Specify Data Schema

Specify Data Schema

When processing real-world data, we often encounter data quality issues: custom missing value markers (like ‘?’ or ‘unknown’), identifiers that need to preserve leading zeros, inconsistent numerical precision, etc. Traditional data loading methods rely on pandas’ automatic type inference, but often make incorrect judgments when dealing with complex data.

The schema parameter in Loader leverages the powerful Metadater component to precisely specify the data type, missing value definitions, and numerical precision for each field during the data loading phase.
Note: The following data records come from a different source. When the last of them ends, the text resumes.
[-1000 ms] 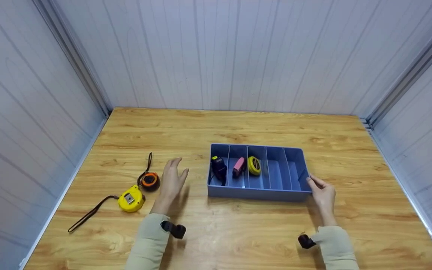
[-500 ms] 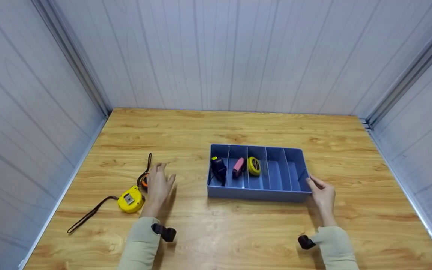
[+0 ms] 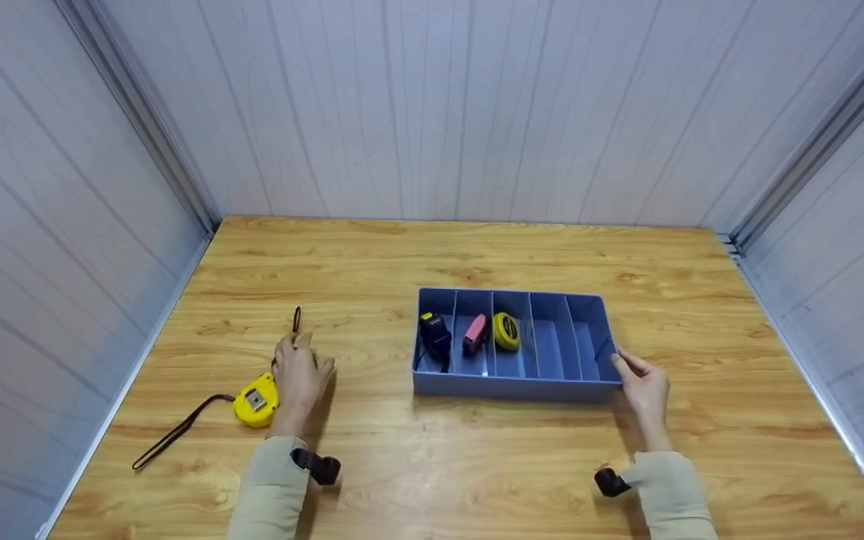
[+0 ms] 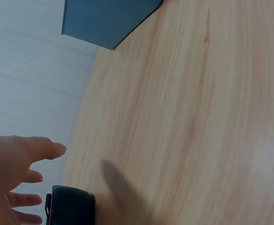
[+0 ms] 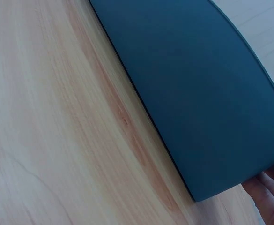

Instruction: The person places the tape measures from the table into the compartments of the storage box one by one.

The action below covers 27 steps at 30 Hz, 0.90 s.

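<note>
My left hand (image 3: 301, 375) hovers with spread fingers over a black and orange tape measure, hiding all but its wrist strap (image 3: 297, 318) in the head view. The left wrist view has the dark case of that tape measure (image 4: 72, 206) beside the fingers, with a gap at the thumb (image 4: 50, 149). Close by on the left lies a yellow tape measure (image 3: 256, 400) with a black strap. At the right end of a blue divided box (image 3: 514, 386), my right hand (image 3: 646, 394) grips the rim, thumb on the inner side.
Inside the box, from the left, sit a black and yellow tape measure (image 3: 436, 335), a pink one (image 3: 475, 334) and a yellow round one (image 3: 506, 331), each in its own compartment. Pale panel walls (image 3: 432, 112) enclose the wooden table (image 3: 432, 465) behind and at both sides.
My left hand has moved left from beside the black and orange tape measure to above it, covering it. My right hand keeps its grip on the box, which stays in place.
</note>
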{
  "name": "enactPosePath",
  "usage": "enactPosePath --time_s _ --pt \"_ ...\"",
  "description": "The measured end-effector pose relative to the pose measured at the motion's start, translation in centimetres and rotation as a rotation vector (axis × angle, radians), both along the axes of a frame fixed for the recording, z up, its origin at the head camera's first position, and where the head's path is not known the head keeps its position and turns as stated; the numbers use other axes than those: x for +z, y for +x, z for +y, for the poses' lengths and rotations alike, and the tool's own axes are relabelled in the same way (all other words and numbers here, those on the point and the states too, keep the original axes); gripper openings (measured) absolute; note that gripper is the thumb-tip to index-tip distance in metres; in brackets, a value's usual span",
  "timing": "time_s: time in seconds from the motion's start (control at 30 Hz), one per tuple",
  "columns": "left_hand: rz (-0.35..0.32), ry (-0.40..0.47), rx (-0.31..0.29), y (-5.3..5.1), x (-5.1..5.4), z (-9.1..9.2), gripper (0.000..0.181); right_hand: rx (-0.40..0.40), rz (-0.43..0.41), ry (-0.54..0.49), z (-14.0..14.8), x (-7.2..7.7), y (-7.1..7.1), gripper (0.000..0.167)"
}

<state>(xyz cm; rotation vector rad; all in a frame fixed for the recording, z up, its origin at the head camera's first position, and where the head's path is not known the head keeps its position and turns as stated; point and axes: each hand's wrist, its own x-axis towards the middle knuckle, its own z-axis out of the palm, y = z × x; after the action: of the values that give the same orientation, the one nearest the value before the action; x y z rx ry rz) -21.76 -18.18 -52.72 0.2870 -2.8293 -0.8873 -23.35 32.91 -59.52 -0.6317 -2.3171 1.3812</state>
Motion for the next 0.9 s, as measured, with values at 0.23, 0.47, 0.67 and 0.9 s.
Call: enactPosePath --time_s 0.23,0.47,0.67,0.9 --pt "-0.012 -0.018 0.014 0.1 -0.3 -0.7 0.061 0.056 0.007 -0.069 -2.1 4.5 2.1 0.033" --pt "-0.057 -0.029 0.029 0.0 -0.4 -1.1 0.062 0.04 -0.019 -0.06 -3.2 6.3 3.0 0.031" --pt "-0.067 -0.04 0.037 0.0 -0.4 -1.3 0.058 0.052 -0.022 -0.045 -3.0 6.2 2.9 0.029" --pt "-0.048 -0.035 0.042 0.0 -0.4 -1.3 0.053 0.06 0.011 -0.04 -3.1 6.2 2.9 0.027"
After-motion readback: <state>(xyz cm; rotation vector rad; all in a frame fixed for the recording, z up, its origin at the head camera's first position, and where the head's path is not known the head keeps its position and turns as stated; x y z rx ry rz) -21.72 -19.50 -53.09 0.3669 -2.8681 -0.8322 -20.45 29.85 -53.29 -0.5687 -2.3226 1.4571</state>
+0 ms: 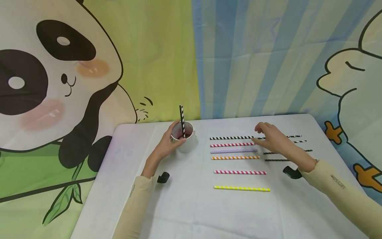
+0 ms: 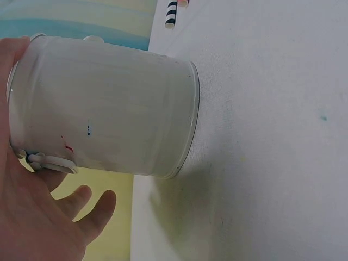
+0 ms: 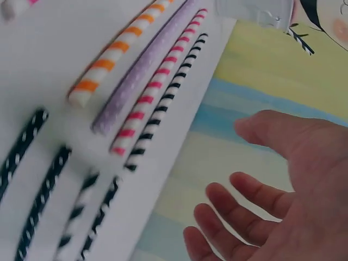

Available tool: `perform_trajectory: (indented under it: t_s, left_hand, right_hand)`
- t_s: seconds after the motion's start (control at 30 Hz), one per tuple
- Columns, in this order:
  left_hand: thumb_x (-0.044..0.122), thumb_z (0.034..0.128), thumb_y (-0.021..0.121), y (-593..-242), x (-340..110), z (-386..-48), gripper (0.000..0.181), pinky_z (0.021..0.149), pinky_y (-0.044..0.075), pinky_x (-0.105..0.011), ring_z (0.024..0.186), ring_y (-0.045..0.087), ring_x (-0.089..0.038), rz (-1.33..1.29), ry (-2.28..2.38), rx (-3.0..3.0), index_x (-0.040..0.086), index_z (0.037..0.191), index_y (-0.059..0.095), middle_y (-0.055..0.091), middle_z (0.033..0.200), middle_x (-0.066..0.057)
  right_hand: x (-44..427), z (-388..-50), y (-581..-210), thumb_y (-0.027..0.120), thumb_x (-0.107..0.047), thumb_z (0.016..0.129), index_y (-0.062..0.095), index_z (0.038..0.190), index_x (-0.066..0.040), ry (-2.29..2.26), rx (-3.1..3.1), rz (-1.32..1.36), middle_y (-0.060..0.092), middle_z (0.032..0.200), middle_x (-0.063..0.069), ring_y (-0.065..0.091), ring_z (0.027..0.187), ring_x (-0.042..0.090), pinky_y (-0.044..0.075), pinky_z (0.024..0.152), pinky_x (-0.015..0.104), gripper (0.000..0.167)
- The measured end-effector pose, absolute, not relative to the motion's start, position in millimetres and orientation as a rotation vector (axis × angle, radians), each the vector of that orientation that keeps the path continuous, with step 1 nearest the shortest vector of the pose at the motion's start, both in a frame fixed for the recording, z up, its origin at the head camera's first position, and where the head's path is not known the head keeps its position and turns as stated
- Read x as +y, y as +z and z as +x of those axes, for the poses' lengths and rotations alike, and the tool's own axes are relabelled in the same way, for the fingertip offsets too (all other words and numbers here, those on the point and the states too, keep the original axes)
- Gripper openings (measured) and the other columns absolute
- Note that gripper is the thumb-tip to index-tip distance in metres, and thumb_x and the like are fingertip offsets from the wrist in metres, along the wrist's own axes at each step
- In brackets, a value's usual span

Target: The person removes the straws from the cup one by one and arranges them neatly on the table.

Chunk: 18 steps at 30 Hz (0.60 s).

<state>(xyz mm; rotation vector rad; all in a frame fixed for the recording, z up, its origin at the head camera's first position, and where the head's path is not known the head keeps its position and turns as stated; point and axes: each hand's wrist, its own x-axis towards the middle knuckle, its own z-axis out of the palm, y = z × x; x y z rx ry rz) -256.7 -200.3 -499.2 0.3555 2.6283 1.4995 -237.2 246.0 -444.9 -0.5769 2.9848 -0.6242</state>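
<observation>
My left hand (image 1: pixel 164 143) grips a white metal bucket (image 1: pixel 188 143) near its rim, at the table's far side. The left wrist view shows the bucket's (image 2: pixel 114 103) side, with a small handle lug close to the fingers. Dark paper straws (image 1: pixel 182 121), at least one black-and-white striped, stand inside it. My right hand (image 1: pixel 274 138) is held over the straws at the right with nothing between thumb and fingers. Beneath and near it lie a black-and-white striped straw (image 1: pixel 231 137), a red-striped straw (image 1: pixel 232 145) and several dark patterned straws (image 3: pixel 43 204).
Nearer on the white table (image 1: pixel 185 205) lie a purple straw (image 1: pixel 234 151), an orange-striped straw (image 1: pixel 235 158), a pink-striped straw (image 1: pixel 240 172) and a yellow straw (image 1: pixel 242 189). A printed cloth backdrop (image 1: pixel 167 59) hangs behind the table's far edge.
</observation>
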Motion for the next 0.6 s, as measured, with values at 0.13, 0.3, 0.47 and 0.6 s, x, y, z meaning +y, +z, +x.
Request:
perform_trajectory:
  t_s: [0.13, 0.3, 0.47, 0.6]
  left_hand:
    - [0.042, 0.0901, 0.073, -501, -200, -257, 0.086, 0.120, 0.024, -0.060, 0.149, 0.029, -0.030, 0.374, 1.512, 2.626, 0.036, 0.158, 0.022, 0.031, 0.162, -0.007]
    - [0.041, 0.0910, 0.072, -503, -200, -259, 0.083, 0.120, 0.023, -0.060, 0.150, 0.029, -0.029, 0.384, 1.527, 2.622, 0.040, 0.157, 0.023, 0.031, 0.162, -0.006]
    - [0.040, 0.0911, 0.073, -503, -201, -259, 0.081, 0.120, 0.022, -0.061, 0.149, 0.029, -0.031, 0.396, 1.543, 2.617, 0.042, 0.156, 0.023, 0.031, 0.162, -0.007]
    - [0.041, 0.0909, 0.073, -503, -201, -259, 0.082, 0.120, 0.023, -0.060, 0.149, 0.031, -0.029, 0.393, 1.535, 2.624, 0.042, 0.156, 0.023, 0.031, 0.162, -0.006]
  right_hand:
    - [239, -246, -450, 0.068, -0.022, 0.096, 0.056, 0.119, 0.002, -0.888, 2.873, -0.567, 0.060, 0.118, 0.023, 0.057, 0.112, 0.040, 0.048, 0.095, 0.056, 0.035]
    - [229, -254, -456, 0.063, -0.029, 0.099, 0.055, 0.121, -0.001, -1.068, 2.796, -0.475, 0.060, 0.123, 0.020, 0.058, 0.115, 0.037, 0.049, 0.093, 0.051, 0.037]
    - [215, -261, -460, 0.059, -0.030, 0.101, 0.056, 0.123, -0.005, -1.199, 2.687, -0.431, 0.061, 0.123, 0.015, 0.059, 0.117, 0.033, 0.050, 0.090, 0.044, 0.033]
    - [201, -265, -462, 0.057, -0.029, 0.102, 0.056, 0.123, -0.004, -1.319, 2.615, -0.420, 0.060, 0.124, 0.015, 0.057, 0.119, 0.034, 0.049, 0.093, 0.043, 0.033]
Loader acts as the interface that passes schema configurations to Metadater, which performs the actual data analysis, validation, and transformation, ensuring data quality is guaranteed from the source.

Click the button below to run the example in Colab:

Open In Colab

---
Loader:
  data:
    filepath: 'benchmark/adult-income.csv'
  data-w-schema:
    filepath: 'benchmark/adult-income.csv'
    schema:
      # Global parameters
      optimize_dtypes: true
      nullable_int: 'force'

      # Field parameters
      fields:
        # Numeric fields
        age:
          type: 'int'
        fnlwgt:
          type: 'int'
        # String fields
        gender:
          type: 'str'
          category_method: 'force'
        # Fields with custom missing values
        native-country:
          type: 'str'
          na_values: '?'
        workclass:
          type: 'str'
          na_values: '?'
        occupation:
          type: 'str'
          na_values: '?'
Describer:
  summary:
    method: 'default'
Reporter:
  save_report_columnwise:
    method: 'save_report'
    granularity: 'columnwise'
...

Schema Configuration Methods

PETsARD supports two methods for specifying data schema:

1. Inline Schema Definition

Define the schema directly within the main YAML configuration file (as shown in the example above).

2. External Schema File

Reference an independent YAML schema file using the schema parameter with a file path:

---
Loader:
  data:
    filepath: 'benchmark/adult-income.csv'
  data-w-schema:
    filepath: 'benchmark/adult-income.csv'
    schema: 'specify-schema_schema.yaml'  # Reference external schema file
Describer:
  summary:
    method: 'default'
Reporter:
  save_report_columnwise:
    method: 'save_report'
    granularity: 'columnwise'
...

External Schema File (specify-schema_schema.yaml):

---
# Global parameters
optimize_dtypes: true
nullable_int: 'force'

# Field parameters
fields:
  # Numeric fields
  age:
    type: 'int'
  fnlwgt:
    type: 'int'
  # String fields
  gender:
    type: 'str'
    category_method: 'force'
  # Fields with custom missing values
  native-country:
    type: 'str'
    na_values: '?'
  workclass:
    type: 'str'
    na_values: '?'
  occupation:
    type: 'str'
    na_values: '?'
...

Benefits of External Schema Files

Reusability: The same schema can be used across multiple configurations and components (Loader, Metadater, Splitter, Synthesizer).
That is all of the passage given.